21, Jul 2023
Unique Proteins in Resilient Water Bears Safeguard

According to research, tardigrades, also known as water bears, have a special type of protein in their cells that protects against dehydration.

Water bears, also called tardigrades, were known for their ability to withstand harsh conditions. In addition, recent research by researchers from the University of Tokyo suggests that tardigrades can also withstand severe dehydration.

This suggests that they can survive without water.

Gel proteins

As suggested, the researchers examined the gel proteins produced by water bears or tardigrades when they dehydrate. As a result, the study discovered how tardigrades protect themselves from radiation with fluorescent shields and DNA clouds.

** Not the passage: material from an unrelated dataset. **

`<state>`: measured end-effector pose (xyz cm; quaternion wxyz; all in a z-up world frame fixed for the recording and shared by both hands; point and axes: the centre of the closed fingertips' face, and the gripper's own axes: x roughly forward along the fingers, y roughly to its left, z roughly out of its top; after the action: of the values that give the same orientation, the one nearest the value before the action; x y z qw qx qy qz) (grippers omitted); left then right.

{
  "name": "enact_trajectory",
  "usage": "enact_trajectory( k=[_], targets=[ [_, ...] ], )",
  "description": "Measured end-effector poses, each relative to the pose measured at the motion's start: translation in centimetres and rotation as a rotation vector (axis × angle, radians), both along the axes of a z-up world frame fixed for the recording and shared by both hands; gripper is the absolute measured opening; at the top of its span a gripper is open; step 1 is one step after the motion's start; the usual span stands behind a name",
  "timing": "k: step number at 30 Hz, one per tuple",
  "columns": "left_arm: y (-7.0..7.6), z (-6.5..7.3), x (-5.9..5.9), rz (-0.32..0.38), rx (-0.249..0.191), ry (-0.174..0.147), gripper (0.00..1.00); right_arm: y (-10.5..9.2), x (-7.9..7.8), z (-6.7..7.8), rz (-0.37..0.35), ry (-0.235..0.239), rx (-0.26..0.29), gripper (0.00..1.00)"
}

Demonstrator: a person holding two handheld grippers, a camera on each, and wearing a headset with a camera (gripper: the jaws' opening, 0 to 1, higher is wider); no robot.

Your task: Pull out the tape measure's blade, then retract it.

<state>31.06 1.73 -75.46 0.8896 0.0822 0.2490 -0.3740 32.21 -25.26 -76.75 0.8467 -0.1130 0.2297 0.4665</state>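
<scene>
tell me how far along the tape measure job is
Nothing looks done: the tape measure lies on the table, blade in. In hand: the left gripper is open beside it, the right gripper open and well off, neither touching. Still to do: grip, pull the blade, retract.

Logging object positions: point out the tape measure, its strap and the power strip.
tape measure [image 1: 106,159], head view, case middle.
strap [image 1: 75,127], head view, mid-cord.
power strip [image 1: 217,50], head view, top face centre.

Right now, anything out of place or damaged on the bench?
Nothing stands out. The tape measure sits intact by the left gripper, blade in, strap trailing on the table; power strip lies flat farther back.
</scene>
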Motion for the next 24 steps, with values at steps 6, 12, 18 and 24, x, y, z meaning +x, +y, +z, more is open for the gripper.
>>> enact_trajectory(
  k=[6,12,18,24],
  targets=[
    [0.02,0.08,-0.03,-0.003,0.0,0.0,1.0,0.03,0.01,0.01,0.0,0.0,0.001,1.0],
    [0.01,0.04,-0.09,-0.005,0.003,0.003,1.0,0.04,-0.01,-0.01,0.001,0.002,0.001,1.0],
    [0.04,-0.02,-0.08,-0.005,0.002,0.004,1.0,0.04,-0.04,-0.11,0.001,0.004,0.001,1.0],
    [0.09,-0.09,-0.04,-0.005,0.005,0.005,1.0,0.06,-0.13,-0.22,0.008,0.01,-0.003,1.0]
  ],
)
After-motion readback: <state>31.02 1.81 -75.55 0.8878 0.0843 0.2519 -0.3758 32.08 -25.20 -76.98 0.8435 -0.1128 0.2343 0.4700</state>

Takekazu Kunieda, associate professor in the department of life sciences at the University of Tokyo, said that while water is necessary for all life as we know it, some tardigrades can survive for a long time without it. The key lies in how your cells react to this Stress resulting from the dehydration process.

He further explained that it is believed that a protein must help a cell maintain its body endurance to prevent it from collapsing on itself when the water leaves the cell. His team discovered that the abundant heat-soluble cytoplasmic proteins (CAH) specific to tardigrades are responsible for protecting their cells from dehydration after testing different types.

No Stress

According to this theory, cahs proteins begin to act when the cell containing the proteins is dehydrated. CAH proteins form filaments that look like gels.

The filaments gradually disappear as the tardigrade cells rehydrate at a rate that does not expose the cell to excessive stress, as the process is reversible. Interestingly, even after being removed from the tardigrade cells, the proteins functioned in the same way.

Akihiro Tanaka, the lead author of the study and a graduate student in the laboratory, said that there are interesting difficulties in studying the behavior of AcAh proteins in human and insect cells.

Tanaka stressed that the team must first stain the proteins so that they are visible under a microscope. However, the typical staining method requires solutions containing water, which confuses any experiment in which the concentration of water is a factor that one wishes to control. Therefore, the team turned to a methanol-based solution that made it possible to circumvent the problem.


Kunieda said that we should study new mechanisms and structures in the light of the diversity of habitats that some species can support. This region is a treasure trove for biologists.

He after added that the world of tardigrades is fascinating in every way.

Kunieda and her team will sort out more than 300 additional protein subtypes, some of which are likely to play a role in achieving higher levels of survival and protection for these tiny water bears, according to interesting technical reports.